[TASK BRIEF]: Only one stretch of the data below is wanted: the lines starting at the one with "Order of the" and ending at the one with "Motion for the", both included, given again exactly.

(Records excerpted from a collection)
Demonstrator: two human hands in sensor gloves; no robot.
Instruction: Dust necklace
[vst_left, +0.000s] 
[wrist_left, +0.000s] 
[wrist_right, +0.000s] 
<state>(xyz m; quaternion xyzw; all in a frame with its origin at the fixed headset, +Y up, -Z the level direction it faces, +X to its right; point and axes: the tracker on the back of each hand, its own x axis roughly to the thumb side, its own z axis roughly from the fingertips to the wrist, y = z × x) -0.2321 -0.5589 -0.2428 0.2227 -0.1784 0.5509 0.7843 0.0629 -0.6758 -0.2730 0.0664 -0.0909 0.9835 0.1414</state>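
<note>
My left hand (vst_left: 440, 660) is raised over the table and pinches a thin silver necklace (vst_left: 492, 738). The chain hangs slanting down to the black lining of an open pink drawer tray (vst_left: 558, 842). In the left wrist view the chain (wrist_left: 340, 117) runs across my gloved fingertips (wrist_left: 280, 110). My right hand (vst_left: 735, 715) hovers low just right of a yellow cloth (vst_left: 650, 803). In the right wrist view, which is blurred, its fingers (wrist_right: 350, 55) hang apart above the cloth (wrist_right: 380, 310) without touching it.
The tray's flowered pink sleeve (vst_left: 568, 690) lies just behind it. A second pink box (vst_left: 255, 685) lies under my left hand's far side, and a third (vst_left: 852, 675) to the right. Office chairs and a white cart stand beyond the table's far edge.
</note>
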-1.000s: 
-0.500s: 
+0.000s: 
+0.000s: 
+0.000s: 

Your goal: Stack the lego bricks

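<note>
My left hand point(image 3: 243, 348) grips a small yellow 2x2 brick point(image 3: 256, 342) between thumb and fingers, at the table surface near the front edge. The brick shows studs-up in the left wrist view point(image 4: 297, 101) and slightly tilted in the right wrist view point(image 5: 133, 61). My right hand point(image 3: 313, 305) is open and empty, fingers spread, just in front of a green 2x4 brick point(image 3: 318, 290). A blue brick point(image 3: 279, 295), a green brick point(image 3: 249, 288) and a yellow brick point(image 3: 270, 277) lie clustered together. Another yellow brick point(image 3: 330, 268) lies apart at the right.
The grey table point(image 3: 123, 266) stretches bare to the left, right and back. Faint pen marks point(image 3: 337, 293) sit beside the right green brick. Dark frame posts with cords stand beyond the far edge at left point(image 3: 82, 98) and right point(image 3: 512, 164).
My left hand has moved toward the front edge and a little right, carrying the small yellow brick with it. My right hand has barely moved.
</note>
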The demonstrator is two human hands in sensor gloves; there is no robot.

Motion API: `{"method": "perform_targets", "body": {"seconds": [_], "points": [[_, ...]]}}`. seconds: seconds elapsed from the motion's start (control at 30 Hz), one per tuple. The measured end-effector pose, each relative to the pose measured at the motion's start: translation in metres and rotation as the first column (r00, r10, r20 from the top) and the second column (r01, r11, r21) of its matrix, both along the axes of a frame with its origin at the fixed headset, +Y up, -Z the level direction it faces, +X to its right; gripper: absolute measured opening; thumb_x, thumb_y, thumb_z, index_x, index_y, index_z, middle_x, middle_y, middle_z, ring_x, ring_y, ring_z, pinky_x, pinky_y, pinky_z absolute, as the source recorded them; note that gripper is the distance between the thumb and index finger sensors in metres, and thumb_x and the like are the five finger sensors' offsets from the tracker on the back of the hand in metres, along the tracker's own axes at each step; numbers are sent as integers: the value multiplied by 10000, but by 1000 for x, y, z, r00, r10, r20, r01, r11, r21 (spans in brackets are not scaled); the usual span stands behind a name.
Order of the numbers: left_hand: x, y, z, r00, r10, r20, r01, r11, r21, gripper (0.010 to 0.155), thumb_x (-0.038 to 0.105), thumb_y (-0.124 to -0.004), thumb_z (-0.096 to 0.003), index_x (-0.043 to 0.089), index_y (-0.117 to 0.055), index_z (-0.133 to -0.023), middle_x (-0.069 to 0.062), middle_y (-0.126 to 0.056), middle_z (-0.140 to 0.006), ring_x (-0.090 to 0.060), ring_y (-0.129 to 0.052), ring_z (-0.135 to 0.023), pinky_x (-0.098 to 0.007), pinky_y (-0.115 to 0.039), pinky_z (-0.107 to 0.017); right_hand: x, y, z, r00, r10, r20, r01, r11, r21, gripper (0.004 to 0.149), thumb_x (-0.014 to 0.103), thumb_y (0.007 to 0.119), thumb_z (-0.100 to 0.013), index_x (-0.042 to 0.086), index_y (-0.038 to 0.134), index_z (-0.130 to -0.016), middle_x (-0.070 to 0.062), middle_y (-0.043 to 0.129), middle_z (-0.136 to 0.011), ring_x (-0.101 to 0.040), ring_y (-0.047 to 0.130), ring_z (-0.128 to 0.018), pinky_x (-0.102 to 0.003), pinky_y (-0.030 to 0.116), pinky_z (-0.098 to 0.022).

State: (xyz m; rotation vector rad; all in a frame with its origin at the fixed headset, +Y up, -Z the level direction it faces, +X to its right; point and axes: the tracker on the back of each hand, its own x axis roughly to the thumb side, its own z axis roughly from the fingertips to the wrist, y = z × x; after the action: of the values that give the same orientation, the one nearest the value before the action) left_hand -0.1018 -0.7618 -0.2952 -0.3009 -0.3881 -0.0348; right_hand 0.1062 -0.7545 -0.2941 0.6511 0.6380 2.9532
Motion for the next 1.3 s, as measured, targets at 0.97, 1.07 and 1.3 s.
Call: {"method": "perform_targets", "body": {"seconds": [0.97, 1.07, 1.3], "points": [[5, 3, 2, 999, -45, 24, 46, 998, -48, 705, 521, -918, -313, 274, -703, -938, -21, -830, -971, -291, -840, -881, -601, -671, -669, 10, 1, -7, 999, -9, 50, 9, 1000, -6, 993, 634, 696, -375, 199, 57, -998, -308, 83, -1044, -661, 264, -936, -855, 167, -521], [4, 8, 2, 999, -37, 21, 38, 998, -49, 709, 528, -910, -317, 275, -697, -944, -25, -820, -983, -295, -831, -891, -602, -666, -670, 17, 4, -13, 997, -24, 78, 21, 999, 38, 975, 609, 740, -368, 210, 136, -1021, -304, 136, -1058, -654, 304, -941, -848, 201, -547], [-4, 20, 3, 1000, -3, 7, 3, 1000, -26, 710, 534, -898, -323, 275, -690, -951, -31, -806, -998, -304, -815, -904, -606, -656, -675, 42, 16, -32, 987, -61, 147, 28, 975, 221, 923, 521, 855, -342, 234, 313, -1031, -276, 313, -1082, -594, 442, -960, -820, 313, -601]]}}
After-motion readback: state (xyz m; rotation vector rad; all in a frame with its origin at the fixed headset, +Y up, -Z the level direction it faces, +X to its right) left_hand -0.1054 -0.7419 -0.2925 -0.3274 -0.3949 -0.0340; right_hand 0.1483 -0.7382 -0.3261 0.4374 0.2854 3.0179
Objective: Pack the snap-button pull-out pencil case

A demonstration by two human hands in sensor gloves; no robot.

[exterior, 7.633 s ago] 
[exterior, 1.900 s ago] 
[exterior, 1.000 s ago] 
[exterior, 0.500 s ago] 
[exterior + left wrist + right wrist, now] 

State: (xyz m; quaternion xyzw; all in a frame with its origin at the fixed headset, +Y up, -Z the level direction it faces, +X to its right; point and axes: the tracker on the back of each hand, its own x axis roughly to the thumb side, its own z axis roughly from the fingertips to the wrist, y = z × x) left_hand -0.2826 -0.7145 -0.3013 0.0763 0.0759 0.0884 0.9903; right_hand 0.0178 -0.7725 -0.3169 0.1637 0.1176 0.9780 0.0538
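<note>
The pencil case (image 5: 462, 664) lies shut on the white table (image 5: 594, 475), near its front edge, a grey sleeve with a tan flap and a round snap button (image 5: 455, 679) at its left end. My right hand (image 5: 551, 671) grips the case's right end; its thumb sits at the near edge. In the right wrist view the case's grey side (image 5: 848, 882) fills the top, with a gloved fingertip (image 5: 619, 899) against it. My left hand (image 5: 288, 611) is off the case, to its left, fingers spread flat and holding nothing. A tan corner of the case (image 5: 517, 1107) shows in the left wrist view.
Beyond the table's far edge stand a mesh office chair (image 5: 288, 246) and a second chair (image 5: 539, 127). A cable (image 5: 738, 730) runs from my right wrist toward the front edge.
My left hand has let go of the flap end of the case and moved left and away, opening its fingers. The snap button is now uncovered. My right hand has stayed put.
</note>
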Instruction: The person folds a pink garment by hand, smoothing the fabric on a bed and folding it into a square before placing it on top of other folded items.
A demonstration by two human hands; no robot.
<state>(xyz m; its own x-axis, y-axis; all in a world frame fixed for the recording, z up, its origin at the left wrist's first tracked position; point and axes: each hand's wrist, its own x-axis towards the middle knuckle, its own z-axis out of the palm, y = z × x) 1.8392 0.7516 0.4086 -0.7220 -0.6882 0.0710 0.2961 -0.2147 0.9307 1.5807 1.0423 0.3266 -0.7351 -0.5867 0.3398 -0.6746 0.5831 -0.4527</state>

[ANSWER SECTION]:
Order of the numbers: left_hand: x, y, z, r00, r10, r20, r01, r11, r21, gripper (0.010 to 0.155), thumb_x (-0.038 to 0.105), thumb_y (-0.124 to -0.004), thumb_z (-0.096 to 0.003), index_x (-0.043 to 0.089), index_y (-0.117 to 0.055), index_z (-0.133 to -0.023), middle_x (-0.069 to 0.062), middle_y (-0.126 to 0.056), middle_z (-0.140 to 0.006), ring_x (-0.090 to 0.060), ring_y (-0.129 to 0.052), ring_z (-0.135 to 0.023), pinky_x (-0.098 to 0.007), pinky_y (-0.115 to 0.039), pinky_z (-0.107 to 0.017); right_hand: x, y, z, r00, r10, r20, r01, r11, r21, gripper (0.004 to 0.149), thumb_x (-0.014 to 0.103), thumb_y (0.007 to 0.119), thumb_z (-0.100 to 0.013), index_x (-0.042 to 0.086), index_y (-0.038 to 0.134), index_z (-0.130 to -0.016), middle_x (-0.070 to 0.062), middle_y (-0.043 to 0.129), middle_z (-0.136 to 0.011), ring_x (-0.101 to 0.040), ring_y (-0.047 to 0.130), ring_z (-0.128 to 0.018), pinky_x (-0.102 to 0.003), pinky_y (-0.030 to 0.116), pinky_z (-0.098 to 0.022).

State: (xyz m; rotation vector rad; all in a frame with its origin at the fixed headset, +Y up, -Z the level direction it faces, +X to its right; point and axes: the tracker on the back of each hand, its own x axis roughly to the thumb side, its own z axis roughly from the fingertips to the wrist, y = z × x; after the action: of the values that give the same orientation, the one nearest the value before the action) left_hand -0.1018 -0.7618 -0.2952 -0.3009 -0.3881 -0.0348; right_hand 0.1062 -0.7545 -0.2941 0.6511 0.6380 2.9532
Motion for the next 1.3 s, as measured, targets at 0.97, 1.07 and 1.3 s.

The exercise asks for nothing more.